Par Arnaud Bouvier
Une décision récente
"J'ai envie d'être une citoyenne comme tout le monde", se réjouit Justine Lambolé, atteinte d'une déficience intellectuelle. A 21 ans, elle vient enfin de s'inscrire sur les listes électorales. A sa majorité, un juge des tutelles lui avait retiré son droit de vote, parce qu'elle n'avait "pas bien su répondre" à des questions destinées à évaluer sa capacité à faire son propre choix dans l'isoloir. "Je savais que le président s'appelait Hollande, mais je ne savais pas s'il était de droite ou de gauche. A l'époque, je ne m'intéressais pas trop à la politique, mais maintenant oui !", explique la jeune femme, qui réside dans un foyer des Côtes-d'Armor. Comme Justine, quelque 300 000 personnes en France sont potentiellement concernées : en vertu de la récente loi "justice", les juges des tutelles ne peuvent plus retirer leur droit de vote aux majeurs "protégés" (article en lien ci-dessous). Et ceux qui en avaient été privés le retrouvent automatiquement. Les personnes dans ce cas avaient jusqu'au 16 mai pour s'inscrire sur les listes électorales. Impossible de savoir combien ont fait la démarche.
Une grande victoire
Mais pour les associations qui défendent les droits des personnes handicapées, cette réforme est en tous cas une grande victoire. "Ça faisait partie de nos revendications depuis des années. Ne pas être un sous-citoyen, c'est une question de dignité", résume Céline Simonin, de l'Union nationale des associations de parents, de personnes handicapées mentales et de leurs amis (Unapei). "Il n'y a pas de hiérarchie dans les droits. Celui de voter est important car il fait de chacun un citoyen accompli", abonde Pascale Ribes, d'APF France Handicap. Quant à ceux qui mettraient en doute la capacité des personnes porteuses d'un handicap mental à décider de leur vote par elles-mêmes, Mme Ribes souligne qu'on ne pose pas cette question aux personnes valides, alors même que beaucoup d'entre elles "votent comme leur entourage ou leurs copains de bistrot, sans lire les programmes". En outre, fait-elle valoir, "lorsque les femmes luttaient pour conquérir le droit de vote, c'était déjà les mêmes arguments : on les disait pas assez matures".
Des candidats s'engagent
Pour Lahcen Er Rajaoui, qui préside l'association de personnes handicapées intellectuelles "Nous aussi", l'enjeu désormais est d'informer le public concerné de ses nouveaux droits, mais aussi de l'aider à saisir les enjeux du scrutin. Pour cela, les associations promeuvent l'adaptation des programmes des candidats en langue "facile à lire et à comprendre" (FALC), une norme d'expression simplifiée. Parmi les 34 listes candidates aux élections européennes, cinq (LREM, LFI, PS/place publique, EELV, Générations) ont informé l'Unapei qu'elles comptaient faire traduire leurs documents de campagne en FALC. La liste LREM met ainsi en avant, entre autres, son attachement à "l'écologie", définie comme "le respect de la planète", et promet de "faire payer un impôt aux grandes entreprises de l'informatique". Côté LFI, la liste conduite par Manon Aubry proclame en FALC qu'il "ne faut pas faire venir les produits de l'autre bout de la planète", et dit vouloir "utiliser l'énergie propre qui ne s'épuise pas". Pour Marie-Laure Darrigade, en charge des questions de handicap à LFI, cette démarche de simplification peut être utile à tous les électeurs, notamment à ceux qui estiment que "dans le vocabulaire politique, il y a trop de charabia!".

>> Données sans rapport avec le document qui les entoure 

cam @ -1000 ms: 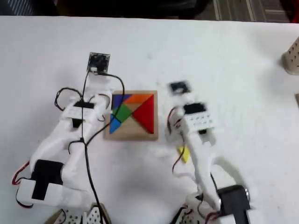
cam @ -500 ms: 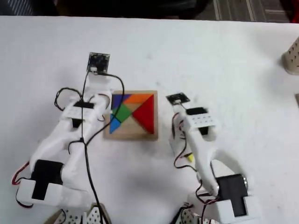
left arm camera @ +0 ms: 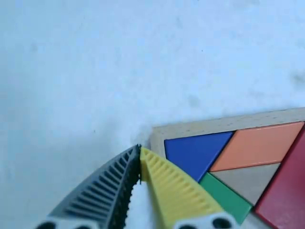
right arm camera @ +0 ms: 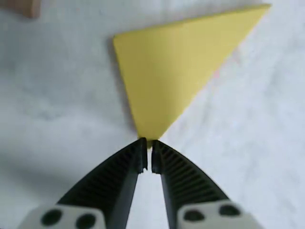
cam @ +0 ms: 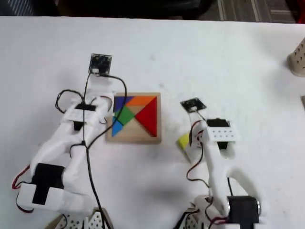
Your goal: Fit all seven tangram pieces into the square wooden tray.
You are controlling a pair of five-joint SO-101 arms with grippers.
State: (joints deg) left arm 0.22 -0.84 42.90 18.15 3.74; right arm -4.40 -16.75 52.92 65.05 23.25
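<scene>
White table [cam: 238, 57] bears the wooden tray [cam: 135, 137], left gripper [left arm camera: 139, 157] clenched at its far-left corner, right gripper [right arm camera: 147, 148] clenched against the yellow triangle [right arm camera: 176, 62].

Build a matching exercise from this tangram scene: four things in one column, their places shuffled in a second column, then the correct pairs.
Things
1. yellow triangle
2. red triangle
3. left end effector
4. right end effector

Places
A. at a corner of the wooden tray, next to the blue piece
B. inside the tray
C. flat on the table, outside the tray
D. tips at a corner of the yellow triangle

Pairs: 1-C, 2-B, 3-A, 4-D
</scene>
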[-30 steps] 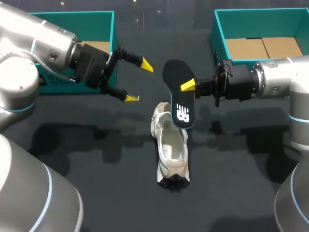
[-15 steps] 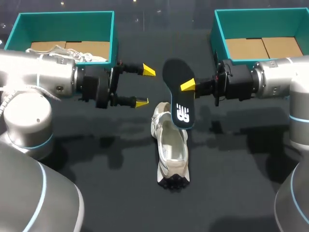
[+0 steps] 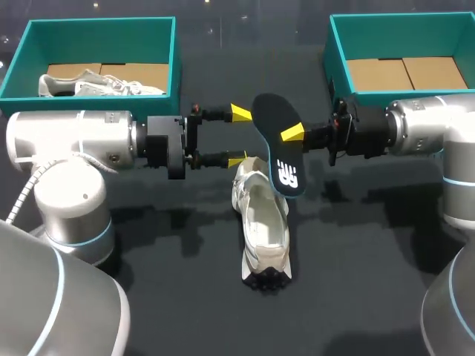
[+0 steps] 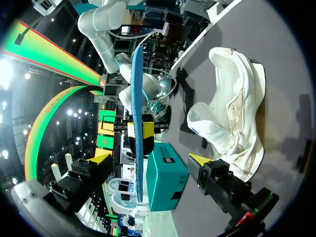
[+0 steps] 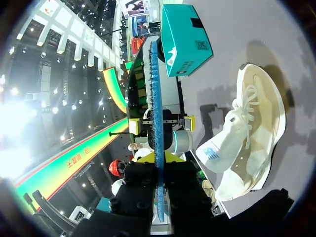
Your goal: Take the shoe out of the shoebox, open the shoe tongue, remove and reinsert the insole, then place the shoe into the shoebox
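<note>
Clamped on the dark insole, the right gripper holds it on edge above the black table, one yellow tip showing on the near face and the other hidden behind. The insole's lower end hangs over the white shoe, which lies on its sole midway between the two teal boxes. In the right wrist view the insole runs straight out between the fingers, with the shoe beside and below it.

Opposite, the left gripper stands spread wide, its tips just short of the insole's free edge and gripping nothing. A second shoe lies in the left shoebox; the right shoebox shows only its cardboard floor.

By the look of it the insole is out and reinsertion is the step in hand. The next move likely calls for lowering the insole into the shoe's opening while the free gripper steadies either the shoe or the insole's loose end.
</note>
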`<state>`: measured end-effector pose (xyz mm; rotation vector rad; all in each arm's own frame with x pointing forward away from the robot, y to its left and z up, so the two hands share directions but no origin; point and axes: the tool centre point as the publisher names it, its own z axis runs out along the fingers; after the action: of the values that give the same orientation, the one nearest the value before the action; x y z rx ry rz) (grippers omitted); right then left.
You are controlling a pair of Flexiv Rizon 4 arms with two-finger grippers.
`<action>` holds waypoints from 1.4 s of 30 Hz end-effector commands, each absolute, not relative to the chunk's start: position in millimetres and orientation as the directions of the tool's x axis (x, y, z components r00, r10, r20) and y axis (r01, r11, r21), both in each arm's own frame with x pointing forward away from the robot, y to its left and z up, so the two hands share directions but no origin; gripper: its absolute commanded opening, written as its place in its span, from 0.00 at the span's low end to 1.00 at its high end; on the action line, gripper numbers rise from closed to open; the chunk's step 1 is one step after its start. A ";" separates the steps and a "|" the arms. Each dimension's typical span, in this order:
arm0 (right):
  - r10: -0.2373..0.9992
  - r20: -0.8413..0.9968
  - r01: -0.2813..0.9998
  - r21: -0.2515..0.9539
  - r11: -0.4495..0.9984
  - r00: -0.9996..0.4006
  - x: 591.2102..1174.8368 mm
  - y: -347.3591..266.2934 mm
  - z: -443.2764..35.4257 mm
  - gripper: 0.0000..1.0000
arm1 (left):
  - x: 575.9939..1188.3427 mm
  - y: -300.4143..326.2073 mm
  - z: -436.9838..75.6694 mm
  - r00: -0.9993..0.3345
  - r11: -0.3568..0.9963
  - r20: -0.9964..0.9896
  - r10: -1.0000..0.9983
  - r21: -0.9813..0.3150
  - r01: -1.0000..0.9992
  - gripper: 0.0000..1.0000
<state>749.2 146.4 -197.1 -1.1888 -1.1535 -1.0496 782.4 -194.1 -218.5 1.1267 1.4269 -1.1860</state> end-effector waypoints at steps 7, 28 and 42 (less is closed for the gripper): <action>0.027 0.994 0.993 -0.107 0.053 0.106 751.2 153.9 -204.0 0.00 | 790.2 -204.2 -217.6 -0.172 0.124 -0.981 0.092 -0.160 0.979 0.69; 0.001 0.995 0.993 -0.104 0.053 0.104 755.9 165.8 -211.2 0.00 | 796.8 -235.2 -219.0 -0.132 0.129 -0.987 0.095 -0.119 0.984 0.42; 0.001 0.995 0.992 -0.104 0.066 0.104 753.8 169.2 -210.8 0.00 | 792.7 -240.6 -221.8 -0.113 0.153 -0.988 0.107 -0.096 0.984 0.22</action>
<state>754.3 168.6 -210.9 -1.2050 -1.1596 -1.0891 793.7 -237.6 -220.8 1.1330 1.4357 -1.1230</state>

La mairie de Paris, de son côté, a développé des campagnes d'information pour expliquer en FALC le mode d'emploi d'un isoloir ou d'une urne, mais aussi pour sensibiliser le personnel des bureaux de vote à l'accueil de ce public spécifique (article en lien ci-dessous). Il s'agit de "mettre en place les dispositifs qui permettent aux personnes d'exercer leurs droits", résume Nicolas Nordman, l'adjoint au maire chargé du handicap.